_AIM OF THE EXERCISE_
Your answer must consist of exactly the lines below, starting with the line with "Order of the" and going on through the line with "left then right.", and nothing else.

_SOURCE MATERIAL_
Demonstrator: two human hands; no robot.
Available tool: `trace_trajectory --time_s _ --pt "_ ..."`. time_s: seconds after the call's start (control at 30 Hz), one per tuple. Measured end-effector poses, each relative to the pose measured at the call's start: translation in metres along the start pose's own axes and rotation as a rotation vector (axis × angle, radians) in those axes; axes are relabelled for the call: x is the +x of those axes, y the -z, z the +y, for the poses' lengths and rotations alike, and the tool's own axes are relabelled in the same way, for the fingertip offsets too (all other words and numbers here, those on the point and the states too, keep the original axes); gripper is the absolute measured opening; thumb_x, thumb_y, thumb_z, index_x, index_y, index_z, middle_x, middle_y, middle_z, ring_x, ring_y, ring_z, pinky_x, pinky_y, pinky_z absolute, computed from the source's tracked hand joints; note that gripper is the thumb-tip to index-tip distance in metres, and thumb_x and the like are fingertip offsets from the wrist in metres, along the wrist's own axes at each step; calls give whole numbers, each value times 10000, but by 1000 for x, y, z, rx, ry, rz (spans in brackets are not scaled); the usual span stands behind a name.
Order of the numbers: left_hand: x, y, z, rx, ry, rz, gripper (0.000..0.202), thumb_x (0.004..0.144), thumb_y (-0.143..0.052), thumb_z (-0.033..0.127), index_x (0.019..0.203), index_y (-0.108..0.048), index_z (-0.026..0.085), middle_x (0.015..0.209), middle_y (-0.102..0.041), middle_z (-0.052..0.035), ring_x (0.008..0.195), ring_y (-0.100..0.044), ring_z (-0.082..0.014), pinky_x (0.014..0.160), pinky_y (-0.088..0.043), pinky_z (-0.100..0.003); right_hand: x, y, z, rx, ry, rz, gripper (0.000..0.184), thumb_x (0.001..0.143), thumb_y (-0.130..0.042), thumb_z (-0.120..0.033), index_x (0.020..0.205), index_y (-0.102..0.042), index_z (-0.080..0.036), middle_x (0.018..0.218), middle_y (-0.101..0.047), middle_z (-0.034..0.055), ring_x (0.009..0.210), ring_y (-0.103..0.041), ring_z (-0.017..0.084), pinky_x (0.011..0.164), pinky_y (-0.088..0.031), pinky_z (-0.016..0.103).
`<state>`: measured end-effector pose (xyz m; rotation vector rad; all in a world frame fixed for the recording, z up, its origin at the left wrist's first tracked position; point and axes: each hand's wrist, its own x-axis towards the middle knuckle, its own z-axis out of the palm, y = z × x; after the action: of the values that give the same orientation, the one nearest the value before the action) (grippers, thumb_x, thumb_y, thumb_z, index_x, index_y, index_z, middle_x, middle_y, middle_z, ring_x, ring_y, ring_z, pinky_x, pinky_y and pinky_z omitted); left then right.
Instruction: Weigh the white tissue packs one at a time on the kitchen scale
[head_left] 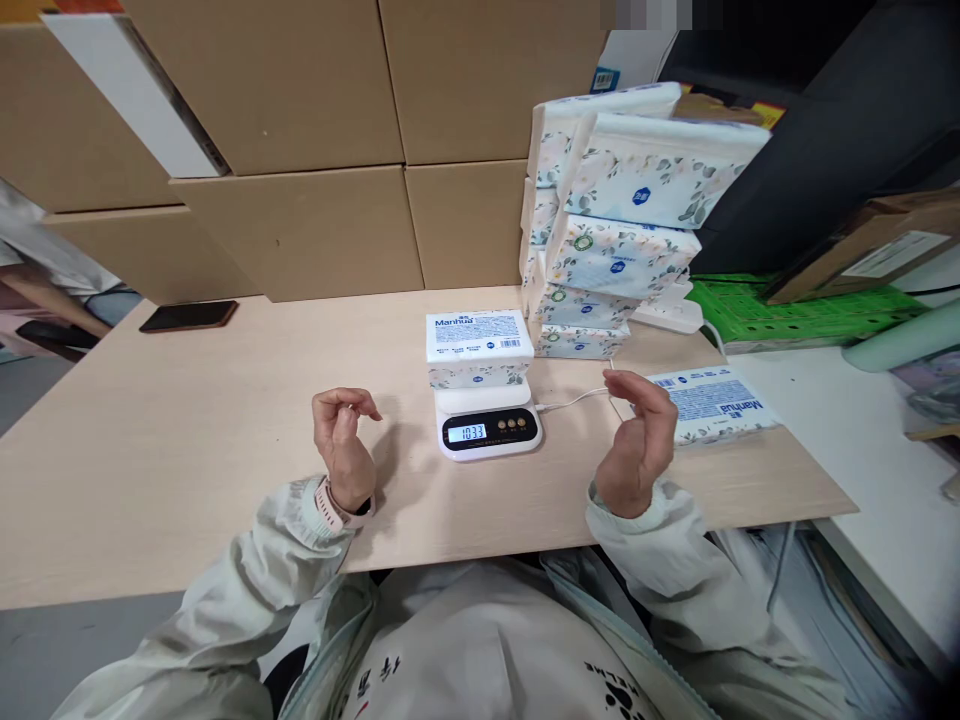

_WRITTEN REPLY_
Order of the numbers: left_hand: x, y, z, rx, ry, rz, gripper (0.000..0.202), thumb_x (0.004..0.144), thumb_y (-0.143..0.052), thumb_z (-0.033..0.127), index_x (0.019..0.203), index_y (-0.108..0.048), index_z (-0.026..0.085), middle_x (0.015..0.209), middle_y (-0.102..0.041), middle_z (-0.052..0.035), ring_x (0.008..0.195), ring_y (-0.100..0.044), ring_z (-0.082..0.014), pinky_x (0.014..0.160), pinky_y (-0.088..0.043), pinky_z (-0.100..0.003); right_hand: x, y, z, rx, ry, rz, gripper (0.000..0.184), thumb_x (0.001..0.143), thumb_y (-0.130..0.042), thumb_z (-0.120..0.033), index_x (0.020..0.205), index_y (-0.102..0.042), index_z (-0.080..0.036), middle_x (0.018..0.218), middle_y (-0.101..0.047), middle_z (-0.034..0.055), ring_x (0.009..0.210), ring_y (-0.103..0.041), ring_z (-0.017..0.084), pinky_x (0.011..0.164), pinky_y (-0.088..0.031), pinky_z (-0.016..0.103).
`<state>`: measured end-effector pose (xyz m; rotation vector rad; all in a world frame fixed for the recording, z up, its origin at the left wrist's first tracked position; point and axes: each hand's wrist, its own x-axis towards the middle knuckle, its own z-axis out of the palm, y = z × x; after the action: of the values that give the same orientation, the one nearest the value before the action) (grippers, thumb_x, thumb_y, thumb_z, index_x, index_y, index_z, middle_x, middle_y, middle_z, ring_x, ring_y, ring_z, pinky_x, pinky_y and pinky_z omitted); left then right.

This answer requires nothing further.